What Is Zerto Replication

Zerto is a fairly new replication product for Virtual environments, which is quickly growing in popularity after getting best in show at VMworld 2011.  At work we have recently started using it for some of our DR processes and it seems to provide several advantages over traditional Storage replication and Hypervisor Replication.

Zerto is a purely software based replication product meaning it can be completely Storage Array agnostic unlike most Storage replication products and because it works using the vSphere APIs it is able to replicate at a more granular level, each VM rather than each LUN/Volume.  Also unlike traditional Hypervisor based replication products it does not use snapshots to perform the replications allowing it to support significantly reduced RPOs and greatly increased levels of scalability.

How Does It Replicate

As I mentioned earlier Zerto does not use the traditional method of Snapshot based replications, this allows it to be both considerably more efficient and co-exist better with backup products using the traditional methods.
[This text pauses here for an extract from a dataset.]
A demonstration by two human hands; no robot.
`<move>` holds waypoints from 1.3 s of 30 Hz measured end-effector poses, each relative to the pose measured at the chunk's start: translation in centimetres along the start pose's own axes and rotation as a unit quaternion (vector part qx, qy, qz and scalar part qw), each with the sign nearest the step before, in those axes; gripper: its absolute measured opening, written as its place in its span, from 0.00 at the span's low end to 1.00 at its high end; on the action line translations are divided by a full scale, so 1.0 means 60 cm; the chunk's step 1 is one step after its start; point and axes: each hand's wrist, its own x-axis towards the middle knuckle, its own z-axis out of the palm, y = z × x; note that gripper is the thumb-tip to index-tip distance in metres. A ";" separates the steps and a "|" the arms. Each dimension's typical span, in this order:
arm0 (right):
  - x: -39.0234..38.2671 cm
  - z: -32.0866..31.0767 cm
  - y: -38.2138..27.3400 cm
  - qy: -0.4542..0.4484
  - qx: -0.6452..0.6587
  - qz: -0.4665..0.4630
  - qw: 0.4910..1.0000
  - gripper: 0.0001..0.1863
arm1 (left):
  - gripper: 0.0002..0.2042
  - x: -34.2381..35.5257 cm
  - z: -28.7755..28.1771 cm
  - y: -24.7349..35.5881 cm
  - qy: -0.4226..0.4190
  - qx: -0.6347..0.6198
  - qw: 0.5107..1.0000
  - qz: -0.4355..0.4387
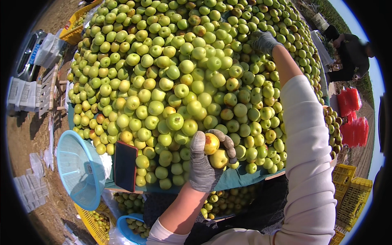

When Zerto is set up you will have a replication appliance or VRA sitting on each host that VMs are being replicated from/to, these VRAs will use the VMware APIs (mainly vSphere API), which allows it to see all the data coming through the IO stack on that host, and can compress and replicate and changes to the secondary site.  Because the data is only being taken from the IO stack using the APIs it does not interfere with the process of the data being written to disk it will not affect the performance of the VMs.  This also means if the VRA were to fail the replicated VM will continue to work as normal.

What If Replication Fails

If the replications fail to the point where one or more components cannot keep up with standard method of replication, usually this will happen if either there is unusually high contention on the WAN or target storage; or sometimes when a large amount of new data is added in to a replication.  Then the replications will fail-back to a “Bitmap Sync”  When this happens the VRA will still use the VMware API to read the IO stack but it will store less detail in memory and keep the data in memory until the issue preventing replication is resolved

If we use and example of a failed WAN link preventing replication:

Under normal operation the VRA will store all changes to a block level, if blocks 7,9,10,47,49,51 are changed then those blocks will be written in to memory and then removed once replicated

When the link fails and the number of changes being stored in memory increases the amount of detailed being stored will decrease, so initially the VRA may store the information that blocks 7-10 and 47-51 have changed.

If the link stays down for a longer amount of time then the VRA will store the changes in even less detail, in this example it could be just storing the information that block 7-51 have changed.

This enables the replication process to handle fairly large amounts of downtime but the longer the link is down and the less detail is stored the larger the replication will be once the link is returned.